Update on sourcetree branches

I kept my silence as I had personal issues to handle. Now that it’s done, I can comment on what was going on.

To topdog and anyone else using sourcetree,
The branches that I was able to edit mysteriously came back. I’m pasting the screenshot so that you can be understand it well. Don’t ask me how / why it reappeared. It just happened.

Nina,
Have you seen this before?

The branches showing in the pink/red color are remote only. These are the ones you want to ditch, if I understand correctly?

You’ve already deleted them locally, but they still exist wherever your remote is (github etc.). Basically your git repository exists as a copy on the remote, but has its own “pointers” and names for which commits its branches reference, individually from your local ones.

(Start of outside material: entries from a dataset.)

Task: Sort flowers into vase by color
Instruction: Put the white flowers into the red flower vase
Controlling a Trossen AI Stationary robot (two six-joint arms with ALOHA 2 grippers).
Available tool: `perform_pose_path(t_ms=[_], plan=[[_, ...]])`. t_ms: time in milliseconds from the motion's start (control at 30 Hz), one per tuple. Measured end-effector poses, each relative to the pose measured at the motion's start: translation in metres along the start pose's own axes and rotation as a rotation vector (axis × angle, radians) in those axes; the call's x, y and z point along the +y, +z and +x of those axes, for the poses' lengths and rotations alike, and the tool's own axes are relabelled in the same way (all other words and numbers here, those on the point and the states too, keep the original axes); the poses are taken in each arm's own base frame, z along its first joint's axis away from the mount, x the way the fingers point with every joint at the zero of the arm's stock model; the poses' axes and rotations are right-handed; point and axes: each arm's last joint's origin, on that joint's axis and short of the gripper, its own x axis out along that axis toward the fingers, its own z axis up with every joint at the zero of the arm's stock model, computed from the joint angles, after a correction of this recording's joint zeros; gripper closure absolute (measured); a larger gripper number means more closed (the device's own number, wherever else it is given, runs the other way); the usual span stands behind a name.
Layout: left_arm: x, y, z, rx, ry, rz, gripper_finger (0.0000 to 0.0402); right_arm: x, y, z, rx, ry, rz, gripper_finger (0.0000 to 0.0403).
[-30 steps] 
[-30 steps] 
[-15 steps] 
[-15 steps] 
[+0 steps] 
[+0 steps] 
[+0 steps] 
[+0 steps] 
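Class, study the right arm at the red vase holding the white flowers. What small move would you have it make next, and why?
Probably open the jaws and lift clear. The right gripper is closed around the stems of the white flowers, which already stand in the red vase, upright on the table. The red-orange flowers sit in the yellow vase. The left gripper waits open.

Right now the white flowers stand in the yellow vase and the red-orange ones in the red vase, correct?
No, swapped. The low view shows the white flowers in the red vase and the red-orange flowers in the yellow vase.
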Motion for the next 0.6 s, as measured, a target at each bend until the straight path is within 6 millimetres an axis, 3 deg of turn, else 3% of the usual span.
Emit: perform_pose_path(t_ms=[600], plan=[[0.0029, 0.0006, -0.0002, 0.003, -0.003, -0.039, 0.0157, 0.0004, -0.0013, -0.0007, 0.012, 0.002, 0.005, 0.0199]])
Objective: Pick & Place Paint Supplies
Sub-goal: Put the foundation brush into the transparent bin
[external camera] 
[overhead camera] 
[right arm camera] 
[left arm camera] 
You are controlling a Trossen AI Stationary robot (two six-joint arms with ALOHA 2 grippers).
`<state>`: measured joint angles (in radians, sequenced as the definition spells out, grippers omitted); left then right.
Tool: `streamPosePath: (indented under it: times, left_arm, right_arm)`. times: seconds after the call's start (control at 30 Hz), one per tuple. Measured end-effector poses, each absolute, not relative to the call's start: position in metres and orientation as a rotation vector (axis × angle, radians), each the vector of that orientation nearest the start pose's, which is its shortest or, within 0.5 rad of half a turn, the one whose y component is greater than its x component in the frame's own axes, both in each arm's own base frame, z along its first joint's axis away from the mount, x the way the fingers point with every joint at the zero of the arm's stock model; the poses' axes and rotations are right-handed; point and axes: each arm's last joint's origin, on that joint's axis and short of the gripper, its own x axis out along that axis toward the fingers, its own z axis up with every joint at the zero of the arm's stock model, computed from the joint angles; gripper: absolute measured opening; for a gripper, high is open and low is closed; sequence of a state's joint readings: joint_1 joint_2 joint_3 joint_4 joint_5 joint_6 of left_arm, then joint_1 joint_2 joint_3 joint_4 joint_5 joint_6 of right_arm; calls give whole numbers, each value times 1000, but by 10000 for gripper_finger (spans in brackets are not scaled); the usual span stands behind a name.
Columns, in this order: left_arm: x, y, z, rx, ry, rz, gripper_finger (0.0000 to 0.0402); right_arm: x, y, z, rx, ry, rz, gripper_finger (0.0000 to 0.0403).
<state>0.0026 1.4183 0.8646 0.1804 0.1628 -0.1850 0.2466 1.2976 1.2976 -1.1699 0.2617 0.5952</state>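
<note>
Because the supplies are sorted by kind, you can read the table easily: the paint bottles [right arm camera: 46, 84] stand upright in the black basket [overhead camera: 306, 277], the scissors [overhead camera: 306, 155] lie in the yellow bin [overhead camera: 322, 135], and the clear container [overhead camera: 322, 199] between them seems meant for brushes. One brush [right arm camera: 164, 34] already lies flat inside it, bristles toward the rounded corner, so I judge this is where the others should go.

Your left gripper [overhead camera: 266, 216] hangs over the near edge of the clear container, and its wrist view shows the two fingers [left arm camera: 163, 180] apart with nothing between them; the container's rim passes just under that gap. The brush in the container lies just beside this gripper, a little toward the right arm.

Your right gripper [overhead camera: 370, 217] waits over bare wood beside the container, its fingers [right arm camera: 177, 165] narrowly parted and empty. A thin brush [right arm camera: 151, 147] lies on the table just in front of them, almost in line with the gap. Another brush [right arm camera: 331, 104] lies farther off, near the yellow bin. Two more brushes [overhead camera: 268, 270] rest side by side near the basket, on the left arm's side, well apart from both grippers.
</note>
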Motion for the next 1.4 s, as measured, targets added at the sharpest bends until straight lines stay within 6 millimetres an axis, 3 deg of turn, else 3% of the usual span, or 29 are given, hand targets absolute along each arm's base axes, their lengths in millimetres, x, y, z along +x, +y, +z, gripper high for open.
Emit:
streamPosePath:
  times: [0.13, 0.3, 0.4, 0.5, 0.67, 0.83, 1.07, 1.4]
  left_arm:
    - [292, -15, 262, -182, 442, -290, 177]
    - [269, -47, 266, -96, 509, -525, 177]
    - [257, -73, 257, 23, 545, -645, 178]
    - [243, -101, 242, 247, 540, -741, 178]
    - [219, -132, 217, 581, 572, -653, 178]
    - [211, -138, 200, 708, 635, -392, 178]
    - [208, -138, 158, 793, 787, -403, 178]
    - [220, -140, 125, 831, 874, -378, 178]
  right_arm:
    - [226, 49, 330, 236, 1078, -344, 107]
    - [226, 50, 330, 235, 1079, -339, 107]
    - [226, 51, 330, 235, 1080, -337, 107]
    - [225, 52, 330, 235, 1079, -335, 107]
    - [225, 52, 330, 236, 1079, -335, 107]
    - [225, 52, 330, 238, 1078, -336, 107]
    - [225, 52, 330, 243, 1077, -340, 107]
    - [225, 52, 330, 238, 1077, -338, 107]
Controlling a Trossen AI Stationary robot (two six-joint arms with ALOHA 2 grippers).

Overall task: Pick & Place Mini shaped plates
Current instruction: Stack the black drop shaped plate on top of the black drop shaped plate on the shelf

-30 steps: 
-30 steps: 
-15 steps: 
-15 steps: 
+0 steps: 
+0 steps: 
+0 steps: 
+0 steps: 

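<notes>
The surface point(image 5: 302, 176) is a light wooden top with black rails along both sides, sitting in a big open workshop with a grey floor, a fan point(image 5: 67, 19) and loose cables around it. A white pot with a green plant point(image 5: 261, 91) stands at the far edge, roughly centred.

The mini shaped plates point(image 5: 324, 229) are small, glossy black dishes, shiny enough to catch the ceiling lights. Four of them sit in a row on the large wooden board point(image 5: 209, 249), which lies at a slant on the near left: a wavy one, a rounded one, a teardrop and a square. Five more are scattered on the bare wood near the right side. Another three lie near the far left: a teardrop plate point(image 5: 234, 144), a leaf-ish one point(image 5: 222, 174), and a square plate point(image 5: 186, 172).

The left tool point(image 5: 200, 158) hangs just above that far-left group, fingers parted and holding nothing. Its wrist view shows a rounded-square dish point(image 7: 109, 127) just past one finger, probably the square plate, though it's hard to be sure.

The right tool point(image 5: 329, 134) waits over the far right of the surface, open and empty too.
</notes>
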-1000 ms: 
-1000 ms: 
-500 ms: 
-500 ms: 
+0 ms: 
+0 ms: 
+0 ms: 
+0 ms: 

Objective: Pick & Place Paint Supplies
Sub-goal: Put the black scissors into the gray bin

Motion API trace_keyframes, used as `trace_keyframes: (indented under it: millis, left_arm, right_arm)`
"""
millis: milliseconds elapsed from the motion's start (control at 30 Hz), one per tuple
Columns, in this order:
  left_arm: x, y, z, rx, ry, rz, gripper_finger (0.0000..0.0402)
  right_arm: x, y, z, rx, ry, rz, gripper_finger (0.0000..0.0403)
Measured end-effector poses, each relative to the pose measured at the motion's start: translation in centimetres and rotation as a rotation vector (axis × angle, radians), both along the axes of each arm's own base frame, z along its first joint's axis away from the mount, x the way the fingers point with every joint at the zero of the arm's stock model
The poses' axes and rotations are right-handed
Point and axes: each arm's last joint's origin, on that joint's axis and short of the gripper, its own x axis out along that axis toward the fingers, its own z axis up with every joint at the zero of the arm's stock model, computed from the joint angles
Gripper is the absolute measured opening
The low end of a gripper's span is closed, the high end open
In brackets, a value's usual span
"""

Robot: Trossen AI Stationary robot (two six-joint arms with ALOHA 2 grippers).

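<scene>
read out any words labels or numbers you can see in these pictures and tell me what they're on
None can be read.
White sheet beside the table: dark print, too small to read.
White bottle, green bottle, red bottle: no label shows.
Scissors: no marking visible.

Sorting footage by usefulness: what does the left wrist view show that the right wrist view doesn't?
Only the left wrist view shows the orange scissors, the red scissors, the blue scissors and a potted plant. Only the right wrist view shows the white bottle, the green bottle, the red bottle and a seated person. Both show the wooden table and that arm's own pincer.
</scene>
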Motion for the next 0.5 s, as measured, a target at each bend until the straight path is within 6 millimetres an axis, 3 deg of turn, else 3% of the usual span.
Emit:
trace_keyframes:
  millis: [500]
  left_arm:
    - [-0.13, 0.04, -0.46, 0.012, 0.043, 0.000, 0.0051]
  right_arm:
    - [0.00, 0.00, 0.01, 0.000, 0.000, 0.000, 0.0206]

On the far left hand side where you have the branches sidebar open - currently highlighting on master12 as the checked out branch - further down from there you should find another section called Remotes and within that the next level down is “origin”.

To be clear, I’m highlighting the same section with a yellow underline, but from another repo I have here:

If you look/expand there in your repo, that’s where you should find the branches for master, master2, …, master5 that are showing in pink/red. Right-clicking on those should give the option to (say for example) “Delete origin/master3” which will then act on the remote. Do that for each one you want to get rid of, but do take care not to remove those others it looks like you want to keep - e.g. origin/master8+

Topdog,
The situation is not as easy as you think:
Project A - this is my original. I make a duplicate called project B. From project B, I then modify certain things and send it to Github link B. Project B is then removed & github link B removed.

For your information, I already removed project B and github link some time ago. Those pink branches you saw disappeared nicely. It suddenly reappeared a few weeks later. So I prefer not to touch anything now.

So to be clear, project A branches never had any of those branches.

If the two projects point to the same remote it doesn’t matter if you think project A had them or not. They ARE there, and they are on the remote side.

That also means regardless of whether you have pulled those branches down into Project A or not, they can still be removed on the remote. They can also be reinstated on the remote.

I assure you it is easy, but perhaps you need to just accept they are there for now and come back to get rid of them later when you have had a chance to get some more experience. An experienced git / github user would resolve this in seconds - not to discredit you, it’s just admittedly an unintuitive system to work with as it has a lot of flexibility.

Also this problem likely wouldn’t even exist if you had stuck to leaving a chain of commits in a single branch, instead of putting a branch on each and every one. It’s the continued existence of the branches that allows those pink nodes to still stick around. I’ve advised against this since the beginning.

You don’t have to worry. I don’t feel silly / stupid. Of course an experienced person can solve this very fast. An experienced person can do lots of things I can’t do. That doesn’t surprise me at all. So can you explain why it came back after a few weeks instead of immediately? That puzzles me more than the branches still being in the remote.

Yeah and I didn’t mean to appear condescending or anything either; just that future you will realize it will be easy too.

I can only make guesses as to why they returned, those guesses would include:

  1. Something went wrong when deleting the branches from source tree and it may have appeared to show them gone temporarily but they still existed on the remote and could return on a future successful fetch.
  2. They just disappeared visually rather than actually through options like the “Show Remote Branches” checkbox at the top of the screenshot.
  3. Systems like GitHub offer the ability to “undo” the deleting of a branch on its side, which would reinstate it and make it appear on a subsequent fetch.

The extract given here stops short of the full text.